▶ DESCRIPTION OF THE TASK
Repeat the data precisely as given.
+++ RECORDED DATA +++
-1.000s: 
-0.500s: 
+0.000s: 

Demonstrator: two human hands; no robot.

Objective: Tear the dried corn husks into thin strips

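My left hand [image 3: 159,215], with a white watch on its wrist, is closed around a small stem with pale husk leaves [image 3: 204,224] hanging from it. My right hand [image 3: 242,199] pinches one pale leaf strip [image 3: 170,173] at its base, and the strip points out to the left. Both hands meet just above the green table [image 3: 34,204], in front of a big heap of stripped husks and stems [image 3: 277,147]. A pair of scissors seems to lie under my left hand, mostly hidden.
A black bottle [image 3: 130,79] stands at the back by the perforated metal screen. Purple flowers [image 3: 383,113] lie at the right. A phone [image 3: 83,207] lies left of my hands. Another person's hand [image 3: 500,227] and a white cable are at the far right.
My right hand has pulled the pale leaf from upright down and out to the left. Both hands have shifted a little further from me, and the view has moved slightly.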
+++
▶ RESPONSE FOR THIS EXERCISE
-1.000s: 
-0.500s: 
+0.000s: 

Demonstrator: two human hands; no robot.

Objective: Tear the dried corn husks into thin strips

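My left hand [image 3: 159,215], with a white watch on its wrist, is closed around a small stem with pale husk leaves [image 3: 204,224] hanging from it. My right hand [image 3: 242,199] pinches one pale leaf strip [image 3: 170,173] at its base, and the strip points out to the left. Both hands meet just above the green table [image 3: 34,204], in front of a big heap of stripped husks and stems [image 3: 277,147]. A pair of scissors seems to lie under my left hand, mostly hidden.
A black bottle [image 3: 130,79] stands at the back by the perforated metal screen. Purple flowers [image 3: 383,113] lie at the right. A phone [image 3: 83,207] lies left of my hands. Another person's hand [image 3: 500,227] and a white cable are at the far right.
My right hand has pulled the pale leaf from upright down and out to the left. Both hands have shifted a little further from me, and the view has moved slightly.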

There is no more to the output.